* **Task directions**
Gather from the material every line that contains the string "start".

* **Source material**
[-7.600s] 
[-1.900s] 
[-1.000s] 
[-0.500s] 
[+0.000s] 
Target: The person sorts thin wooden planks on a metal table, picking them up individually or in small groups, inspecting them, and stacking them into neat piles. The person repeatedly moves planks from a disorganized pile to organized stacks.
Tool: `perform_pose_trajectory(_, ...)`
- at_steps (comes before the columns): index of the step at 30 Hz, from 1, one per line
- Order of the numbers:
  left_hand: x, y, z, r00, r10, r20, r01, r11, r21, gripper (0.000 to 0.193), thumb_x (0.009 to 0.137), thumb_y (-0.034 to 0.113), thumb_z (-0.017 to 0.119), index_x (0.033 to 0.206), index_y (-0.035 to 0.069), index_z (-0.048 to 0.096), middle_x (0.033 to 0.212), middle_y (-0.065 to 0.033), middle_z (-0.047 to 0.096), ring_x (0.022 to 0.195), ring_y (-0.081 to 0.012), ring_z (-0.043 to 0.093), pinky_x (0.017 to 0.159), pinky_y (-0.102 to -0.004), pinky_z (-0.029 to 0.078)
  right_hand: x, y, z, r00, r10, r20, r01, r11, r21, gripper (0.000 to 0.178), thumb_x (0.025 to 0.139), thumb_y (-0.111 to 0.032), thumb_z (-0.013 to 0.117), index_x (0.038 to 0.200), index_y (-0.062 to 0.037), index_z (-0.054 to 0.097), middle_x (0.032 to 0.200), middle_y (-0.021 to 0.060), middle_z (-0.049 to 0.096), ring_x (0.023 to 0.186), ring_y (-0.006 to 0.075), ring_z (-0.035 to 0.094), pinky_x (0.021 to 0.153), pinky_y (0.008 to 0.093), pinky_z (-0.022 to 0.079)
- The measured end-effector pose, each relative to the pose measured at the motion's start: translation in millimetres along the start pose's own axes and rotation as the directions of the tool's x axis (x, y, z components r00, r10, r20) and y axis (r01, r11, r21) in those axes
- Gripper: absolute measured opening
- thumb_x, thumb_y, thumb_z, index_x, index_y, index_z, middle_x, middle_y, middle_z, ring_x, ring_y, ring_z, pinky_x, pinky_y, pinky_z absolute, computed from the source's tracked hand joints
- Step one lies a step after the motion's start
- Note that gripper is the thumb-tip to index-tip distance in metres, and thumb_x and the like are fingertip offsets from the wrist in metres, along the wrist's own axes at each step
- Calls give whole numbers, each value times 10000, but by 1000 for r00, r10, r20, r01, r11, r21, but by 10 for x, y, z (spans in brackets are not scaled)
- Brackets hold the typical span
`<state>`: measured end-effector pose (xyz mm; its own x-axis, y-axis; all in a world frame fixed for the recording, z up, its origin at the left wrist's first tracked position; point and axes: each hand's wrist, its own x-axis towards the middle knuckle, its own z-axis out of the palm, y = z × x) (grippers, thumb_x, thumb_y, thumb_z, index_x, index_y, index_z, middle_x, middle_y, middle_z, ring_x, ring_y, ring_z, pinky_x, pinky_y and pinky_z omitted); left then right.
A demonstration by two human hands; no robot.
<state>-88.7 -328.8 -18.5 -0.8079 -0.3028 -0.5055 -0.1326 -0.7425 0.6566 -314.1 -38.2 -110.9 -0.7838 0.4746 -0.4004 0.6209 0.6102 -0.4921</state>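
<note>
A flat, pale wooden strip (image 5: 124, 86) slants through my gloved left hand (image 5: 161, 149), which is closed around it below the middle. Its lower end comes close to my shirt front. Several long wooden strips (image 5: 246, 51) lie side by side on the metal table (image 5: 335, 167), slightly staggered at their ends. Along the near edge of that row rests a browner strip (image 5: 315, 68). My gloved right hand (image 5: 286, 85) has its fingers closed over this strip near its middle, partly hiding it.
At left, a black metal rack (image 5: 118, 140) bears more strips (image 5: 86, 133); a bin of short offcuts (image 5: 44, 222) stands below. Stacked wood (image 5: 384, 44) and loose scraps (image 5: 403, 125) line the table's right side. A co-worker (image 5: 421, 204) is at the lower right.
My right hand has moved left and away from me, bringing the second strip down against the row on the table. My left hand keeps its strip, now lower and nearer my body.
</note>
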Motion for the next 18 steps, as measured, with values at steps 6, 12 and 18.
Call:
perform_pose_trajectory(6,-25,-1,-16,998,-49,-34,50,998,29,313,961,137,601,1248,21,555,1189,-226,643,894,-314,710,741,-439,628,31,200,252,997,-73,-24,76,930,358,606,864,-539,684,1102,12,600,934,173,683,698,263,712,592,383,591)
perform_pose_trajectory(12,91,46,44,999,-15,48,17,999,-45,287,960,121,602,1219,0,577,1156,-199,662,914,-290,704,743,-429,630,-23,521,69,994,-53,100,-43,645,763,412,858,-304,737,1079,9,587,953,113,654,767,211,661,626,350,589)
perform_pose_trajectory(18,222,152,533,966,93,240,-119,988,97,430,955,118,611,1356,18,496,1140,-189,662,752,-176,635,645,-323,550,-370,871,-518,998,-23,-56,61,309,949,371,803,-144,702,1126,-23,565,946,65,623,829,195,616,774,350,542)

* **Response area**
- The measured end-effector pose, each relative to the pose measured at the motion's start: translation in millimetres along the start pose's own axes and rotation as the directions of the tool's x axis (x, y, z components r00, r10, r20) and y axis (r01, r11, r21) in those axes
- Step one lies a step after the motion's start

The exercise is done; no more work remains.